Die App soll ähnlich intuitiv zu bedienen sein wie die Dating-App „Tinder“. Die Nutzerinnen und Nutzer sollen Informationen durch eine Wischbewegung am Bildschirm als interessant und nicht interessant bewerten. Die App soll aus diesen Informationen über die User lernen und ihnen Nachrichten anzeigen, die auf sie zugeschnitten sind.

 

Zusammenarbeit mit der lokalen Medien- und Digitalwirtschaft

 

Die Zielgruppe für die neue App sind junge Menschen zwischen 16 und 36 Jahren. Zunächst wird die experimentelle App für das Land Bremen und die zwei angrenzenden Landkreise Osterholz und Verden konzipiert und gemeinsam mit der dort ansässigen Medien- und Digitalwirtschaft, den Stadt- und Gemeindeverwaltungen, Stadtteilbeiräten sowie den in der Stadt und im Umland aktiven politischen Parteien und Verbänden entwickelt.

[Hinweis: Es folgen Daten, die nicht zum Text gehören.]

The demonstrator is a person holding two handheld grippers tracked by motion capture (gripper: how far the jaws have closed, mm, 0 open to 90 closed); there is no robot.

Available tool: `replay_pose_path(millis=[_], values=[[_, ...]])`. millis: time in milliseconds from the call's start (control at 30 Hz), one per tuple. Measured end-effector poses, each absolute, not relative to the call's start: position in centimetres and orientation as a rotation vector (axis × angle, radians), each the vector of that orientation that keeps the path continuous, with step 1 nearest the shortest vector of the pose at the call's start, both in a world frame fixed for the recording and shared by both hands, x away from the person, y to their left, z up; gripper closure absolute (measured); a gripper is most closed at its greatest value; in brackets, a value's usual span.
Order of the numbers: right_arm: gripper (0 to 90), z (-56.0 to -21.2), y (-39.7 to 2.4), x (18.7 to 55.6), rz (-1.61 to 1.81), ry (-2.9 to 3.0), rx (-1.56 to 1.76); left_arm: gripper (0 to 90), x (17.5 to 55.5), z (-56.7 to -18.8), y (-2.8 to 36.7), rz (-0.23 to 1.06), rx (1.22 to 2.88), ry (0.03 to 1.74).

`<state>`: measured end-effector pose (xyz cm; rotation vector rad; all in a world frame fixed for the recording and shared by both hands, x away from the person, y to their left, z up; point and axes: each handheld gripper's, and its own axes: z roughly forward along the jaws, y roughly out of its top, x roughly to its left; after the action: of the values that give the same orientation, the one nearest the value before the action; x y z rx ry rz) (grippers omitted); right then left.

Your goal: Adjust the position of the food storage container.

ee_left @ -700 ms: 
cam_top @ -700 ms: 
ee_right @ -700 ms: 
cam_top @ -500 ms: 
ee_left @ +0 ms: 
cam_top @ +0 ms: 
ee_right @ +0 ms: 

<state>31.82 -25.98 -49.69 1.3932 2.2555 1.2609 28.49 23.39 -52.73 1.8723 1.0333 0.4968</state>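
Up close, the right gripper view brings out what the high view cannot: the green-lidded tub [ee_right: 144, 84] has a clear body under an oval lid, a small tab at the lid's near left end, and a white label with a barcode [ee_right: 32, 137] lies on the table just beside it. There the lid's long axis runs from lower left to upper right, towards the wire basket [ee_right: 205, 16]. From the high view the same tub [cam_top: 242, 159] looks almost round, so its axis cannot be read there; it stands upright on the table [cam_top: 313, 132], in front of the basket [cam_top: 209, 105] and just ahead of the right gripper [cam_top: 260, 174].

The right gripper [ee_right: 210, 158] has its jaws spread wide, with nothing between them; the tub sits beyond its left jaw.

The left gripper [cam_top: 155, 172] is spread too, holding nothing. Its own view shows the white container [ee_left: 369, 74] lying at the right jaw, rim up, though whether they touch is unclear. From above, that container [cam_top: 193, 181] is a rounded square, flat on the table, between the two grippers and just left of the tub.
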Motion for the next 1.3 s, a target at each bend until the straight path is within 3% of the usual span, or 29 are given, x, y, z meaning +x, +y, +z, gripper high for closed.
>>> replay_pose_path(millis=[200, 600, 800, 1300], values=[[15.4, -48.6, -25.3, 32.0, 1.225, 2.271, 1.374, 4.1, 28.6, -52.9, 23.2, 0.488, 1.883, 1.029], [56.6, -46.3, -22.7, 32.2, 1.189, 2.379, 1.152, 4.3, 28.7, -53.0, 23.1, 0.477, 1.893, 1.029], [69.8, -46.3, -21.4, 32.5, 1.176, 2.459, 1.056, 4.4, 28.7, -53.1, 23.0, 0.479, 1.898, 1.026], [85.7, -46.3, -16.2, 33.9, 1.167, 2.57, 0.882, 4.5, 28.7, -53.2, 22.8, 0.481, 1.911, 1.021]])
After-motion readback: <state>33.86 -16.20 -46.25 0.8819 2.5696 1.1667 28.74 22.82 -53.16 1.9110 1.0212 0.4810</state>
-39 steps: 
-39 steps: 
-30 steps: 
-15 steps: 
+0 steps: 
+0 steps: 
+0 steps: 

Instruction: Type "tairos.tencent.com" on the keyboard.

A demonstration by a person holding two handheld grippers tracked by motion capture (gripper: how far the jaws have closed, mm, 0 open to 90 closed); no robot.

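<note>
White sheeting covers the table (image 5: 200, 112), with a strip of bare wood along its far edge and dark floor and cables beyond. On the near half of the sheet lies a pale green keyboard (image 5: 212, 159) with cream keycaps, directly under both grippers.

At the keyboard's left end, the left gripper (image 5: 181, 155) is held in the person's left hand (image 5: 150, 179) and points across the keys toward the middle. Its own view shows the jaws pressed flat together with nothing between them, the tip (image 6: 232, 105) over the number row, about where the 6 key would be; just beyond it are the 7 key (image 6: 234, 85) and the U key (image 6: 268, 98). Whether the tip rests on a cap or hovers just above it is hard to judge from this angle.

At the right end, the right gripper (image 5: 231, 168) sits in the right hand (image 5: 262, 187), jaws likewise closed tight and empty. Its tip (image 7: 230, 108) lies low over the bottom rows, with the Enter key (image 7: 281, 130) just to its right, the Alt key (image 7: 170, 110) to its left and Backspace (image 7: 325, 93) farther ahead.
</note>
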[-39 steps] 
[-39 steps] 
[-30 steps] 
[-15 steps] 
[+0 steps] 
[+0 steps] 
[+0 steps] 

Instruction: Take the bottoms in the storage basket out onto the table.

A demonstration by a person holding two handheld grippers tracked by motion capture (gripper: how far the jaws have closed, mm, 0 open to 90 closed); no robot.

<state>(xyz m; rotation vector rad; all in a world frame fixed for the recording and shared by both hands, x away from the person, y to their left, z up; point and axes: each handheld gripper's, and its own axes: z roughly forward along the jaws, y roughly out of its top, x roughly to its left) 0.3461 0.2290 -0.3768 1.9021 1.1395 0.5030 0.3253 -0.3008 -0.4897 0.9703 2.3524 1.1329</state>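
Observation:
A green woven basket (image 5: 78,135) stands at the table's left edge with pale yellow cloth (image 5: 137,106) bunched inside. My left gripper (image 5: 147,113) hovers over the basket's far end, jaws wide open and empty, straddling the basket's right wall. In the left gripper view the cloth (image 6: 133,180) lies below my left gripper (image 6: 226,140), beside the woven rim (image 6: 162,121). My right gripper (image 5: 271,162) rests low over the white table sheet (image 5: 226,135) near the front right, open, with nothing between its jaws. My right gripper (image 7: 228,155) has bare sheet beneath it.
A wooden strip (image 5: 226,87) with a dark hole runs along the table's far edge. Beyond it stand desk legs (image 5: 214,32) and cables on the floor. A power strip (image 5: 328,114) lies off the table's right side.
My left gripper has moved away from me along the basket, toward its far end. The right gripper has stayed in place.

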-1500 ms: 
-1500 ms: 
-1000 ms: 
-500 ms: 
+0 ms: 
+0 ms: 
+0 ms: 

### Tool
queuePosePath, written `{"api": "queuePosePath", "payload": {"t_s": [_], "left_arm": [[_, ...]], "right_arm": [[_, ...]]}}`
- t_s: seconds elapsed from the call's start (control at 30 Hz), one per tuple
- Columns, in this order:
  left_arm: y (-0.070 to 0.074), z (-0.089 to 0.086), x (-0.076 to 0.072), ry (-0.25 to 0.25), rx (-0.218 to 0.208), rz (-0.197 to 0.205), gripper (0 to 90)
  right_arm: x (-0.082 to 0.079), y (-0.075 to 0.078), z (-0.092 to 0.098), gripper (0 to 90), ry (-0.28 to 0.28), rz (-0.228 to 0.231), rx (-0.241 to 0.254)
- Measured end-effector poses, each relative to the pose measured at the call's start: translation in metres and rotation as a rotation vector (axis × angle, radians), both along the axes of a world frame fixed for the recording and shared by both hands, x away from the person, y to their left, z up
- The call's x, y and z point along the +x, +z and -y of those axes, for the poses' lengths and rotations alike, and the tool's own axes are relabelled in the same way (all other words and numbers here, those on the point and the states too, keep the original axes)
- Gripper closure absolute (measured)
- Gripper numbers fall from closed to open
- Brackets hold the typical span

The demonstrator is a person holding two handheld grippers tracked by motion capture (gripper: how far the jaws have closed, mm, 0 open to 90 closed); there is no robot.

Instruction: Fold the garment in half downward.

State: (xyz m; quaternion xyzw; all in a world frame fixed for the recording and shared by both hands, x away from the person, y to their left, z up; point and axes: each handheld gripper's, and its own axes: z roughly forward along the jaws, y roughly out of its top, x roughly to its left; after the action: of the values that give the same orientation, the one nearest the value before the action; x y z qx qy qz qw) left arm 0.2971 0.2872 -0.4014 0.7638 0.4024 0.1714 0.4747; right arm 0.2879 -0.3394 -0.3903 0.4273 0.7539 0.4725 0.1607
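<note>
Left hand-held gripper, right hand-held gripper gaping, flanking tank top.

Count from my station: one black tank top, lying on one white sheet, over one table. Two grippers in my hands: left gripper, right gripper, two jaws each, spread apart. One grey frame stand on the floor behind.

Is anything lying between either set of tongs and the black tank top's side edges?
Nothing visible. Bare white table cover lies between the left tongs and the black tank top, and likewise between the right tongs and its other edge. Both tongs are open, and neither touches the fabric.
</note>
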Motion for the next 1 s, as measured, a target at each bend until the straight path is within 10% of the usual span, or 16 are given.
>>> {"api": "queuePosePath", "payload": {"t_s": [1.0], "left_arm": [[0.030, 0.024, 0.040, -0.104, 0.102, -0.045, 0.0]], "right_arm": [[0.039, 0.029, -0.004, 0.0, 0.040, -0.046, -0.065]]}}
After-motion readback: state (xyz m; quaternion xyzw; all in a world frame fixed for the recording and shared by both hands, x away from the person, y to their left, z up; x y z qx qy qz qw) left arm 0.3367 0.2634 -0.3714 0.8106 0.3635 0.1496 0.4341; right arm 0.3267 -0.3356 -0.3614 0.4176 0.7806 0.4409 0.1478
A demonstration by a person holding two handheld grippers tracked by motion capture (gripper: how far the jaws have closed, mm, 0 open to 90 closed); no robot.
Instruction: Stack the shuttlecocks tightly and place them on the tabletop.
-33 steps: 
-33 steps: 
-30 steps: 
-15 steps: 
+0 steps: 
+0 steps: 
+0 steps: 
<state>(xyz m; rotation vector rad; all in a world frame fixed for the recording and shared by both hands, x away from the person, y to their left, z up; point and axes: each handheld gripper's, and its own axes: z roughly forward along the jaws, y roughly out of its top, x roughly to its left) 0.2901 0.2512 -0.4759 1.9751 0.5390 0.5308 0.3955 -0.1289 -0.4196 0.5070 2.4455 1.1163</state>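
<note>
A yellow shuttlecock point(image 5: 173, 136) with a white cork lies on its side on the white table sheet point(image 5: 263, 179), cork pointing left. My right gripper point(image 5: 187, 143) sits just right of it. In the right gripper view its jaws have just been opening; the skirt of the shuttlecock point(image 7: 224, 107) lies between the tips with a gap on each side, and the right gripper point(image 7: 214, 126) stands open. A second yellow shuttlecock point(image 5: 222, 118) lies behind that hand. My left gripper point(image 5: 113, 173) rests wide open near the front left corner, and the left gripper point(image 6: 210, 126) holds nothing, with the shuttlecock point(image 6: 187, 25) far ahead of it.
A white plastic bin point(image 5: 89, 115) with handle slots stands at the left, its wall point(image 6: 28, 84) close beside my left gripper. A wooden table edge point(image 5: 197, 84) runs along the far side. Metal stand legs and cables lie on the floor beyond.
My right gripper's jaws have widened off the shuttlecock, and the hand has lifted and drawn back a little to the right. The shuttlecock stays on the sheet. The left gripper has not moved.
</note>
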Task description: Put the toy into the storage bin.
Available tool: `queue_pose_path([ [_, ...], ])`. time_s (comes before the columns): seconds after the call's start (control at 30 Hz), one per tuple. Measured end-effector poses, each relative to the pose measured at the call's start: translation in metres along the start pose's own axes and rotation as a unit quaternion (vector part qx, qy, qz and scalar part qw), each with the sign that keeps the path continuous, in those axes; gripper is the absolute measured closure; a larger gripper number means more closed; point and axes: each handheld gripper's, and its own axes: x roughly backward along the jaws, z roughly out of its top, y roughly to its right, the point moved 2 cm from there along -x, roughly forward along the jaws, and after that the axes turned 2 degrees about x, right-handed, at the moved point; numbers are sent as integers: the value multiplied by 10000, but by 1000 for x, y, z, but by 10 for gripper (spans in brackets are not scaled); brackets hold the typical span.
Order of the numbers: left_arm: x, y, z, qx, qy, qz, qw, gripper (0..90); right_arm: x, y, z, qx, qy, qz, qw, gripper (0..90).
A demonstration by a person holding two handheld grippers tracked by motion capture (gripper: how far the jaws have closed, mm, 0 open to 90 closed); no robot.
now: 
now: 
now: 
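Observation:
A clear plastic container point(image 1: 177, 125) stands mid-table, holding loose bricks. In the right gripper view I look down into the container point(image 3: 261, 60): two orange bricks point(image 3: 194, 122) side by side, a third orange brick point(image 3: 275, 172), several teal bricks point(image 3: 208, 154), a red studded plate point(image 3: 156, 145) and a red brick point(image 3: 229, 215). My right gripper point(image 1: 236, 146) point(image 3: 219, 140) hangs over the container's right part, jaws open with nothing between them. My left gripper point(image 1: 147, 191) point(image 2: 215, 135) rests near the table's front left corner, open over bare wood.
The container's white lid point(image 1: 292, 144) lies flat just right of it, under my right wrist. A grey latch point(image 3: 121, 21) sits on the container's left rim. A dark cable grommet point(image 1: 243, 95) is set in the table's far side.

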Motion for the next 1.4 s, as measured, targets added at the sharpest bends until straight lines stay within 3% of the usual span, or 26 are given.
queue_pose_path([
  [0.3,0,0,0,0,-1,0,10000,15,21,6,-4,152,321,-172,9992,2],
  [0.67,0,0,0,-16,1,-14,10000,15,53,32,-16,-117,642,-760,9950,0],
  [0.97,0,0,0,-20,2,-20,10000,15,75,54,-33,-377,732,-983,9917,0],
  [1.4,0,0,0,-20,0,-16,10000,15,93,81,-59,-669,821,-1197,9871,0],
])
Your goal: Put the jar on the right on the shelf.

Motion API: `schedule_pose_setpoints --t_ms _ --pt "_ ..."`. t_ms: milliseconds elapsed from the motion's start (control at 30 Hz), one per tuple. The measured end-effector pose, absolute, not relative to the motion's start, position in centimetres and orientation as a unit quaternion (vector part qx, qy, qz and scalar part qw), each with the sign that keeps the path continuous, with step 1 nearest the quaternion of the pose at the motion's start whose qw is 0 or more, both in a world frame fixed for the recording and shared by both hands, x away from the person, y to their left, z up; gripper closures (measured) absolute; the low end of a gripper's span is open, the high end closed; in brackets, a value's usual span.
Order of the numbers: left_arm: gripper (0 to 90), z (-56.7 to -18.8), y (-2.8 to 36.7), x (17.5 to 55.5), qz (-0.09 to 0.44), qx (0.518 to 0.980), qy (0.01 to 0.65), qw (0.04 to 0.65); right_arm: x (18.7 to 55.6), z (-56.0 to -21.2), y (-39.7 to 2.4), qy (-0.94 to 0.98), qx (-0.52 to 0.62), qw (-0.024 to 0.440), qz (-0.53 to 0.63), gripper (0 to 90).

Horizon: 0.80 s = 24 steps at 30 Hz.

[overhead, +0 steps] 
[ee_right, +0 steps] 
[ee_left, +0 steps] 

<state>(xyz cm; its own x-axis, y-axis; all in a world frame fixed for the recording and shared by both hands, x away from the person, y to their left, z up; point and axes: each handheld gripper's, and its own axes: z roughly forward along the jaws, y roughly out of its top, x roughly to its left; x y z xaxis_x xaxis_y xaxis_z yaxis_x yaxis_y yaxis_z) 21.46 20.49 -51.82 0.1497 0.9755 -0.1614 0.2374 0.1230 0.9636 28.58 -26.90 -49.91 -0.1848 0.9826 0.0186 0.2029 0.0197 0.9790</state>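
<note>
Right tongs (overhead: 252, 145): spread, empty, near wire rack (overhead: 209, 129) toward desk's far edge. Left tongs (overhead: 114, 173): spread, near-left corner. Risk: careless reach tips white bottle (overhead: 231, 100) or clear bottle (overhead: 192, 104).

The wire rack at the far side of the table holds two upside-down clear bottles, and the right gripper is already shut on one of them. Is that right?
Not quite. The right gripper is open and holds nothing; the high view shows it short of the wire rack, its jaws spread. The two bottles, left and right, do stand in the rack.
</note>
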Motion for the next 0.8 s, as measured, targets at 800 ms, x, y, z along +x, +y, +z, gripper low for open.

Auch Gemeinschaften wie Sportvereine, Initiativen, Kunstvereine und -initiativen, soziale Bewegungen mit Lokalbezug oder religiöse Gemeinden werden bei der Datenerhebung und der App-Entwicklung eingebunden.

 

Projekt beginnt beim Nutzungsverhalten

 

Das Projekt verbindet empirische kommunikations- und medienwissenschaftliche Forschung mit co-kreativer Softwareentwicklung. Beides soll dazu dienen, mit der experimentellen App einem sich abzeichnenden Relevanzverlust von Stadt und Region entgegenzuwirken. Das vom Bundesministerium für Bildung und Forschung (BMBF) mit 640.000 Euro geförderte Projekt geht einen radikalen Schritt: Anders als die meisten Medienhäuser, die versuchen das bestehende Angebot auf mobile Endgeräte zu bringen, fängt das Projekt mit der Forschung zur Alltagsnutzung junger Menschen an und entwickelt mit diesen Schritt für Schritt gemeinsam, wie eine ideale lokale Nachrichten- und Informations-App aussehen sollte. In den zwei Jahren der Förderung des Projekts soll so eine experimentelle App mit Redaktionssystem entstehen.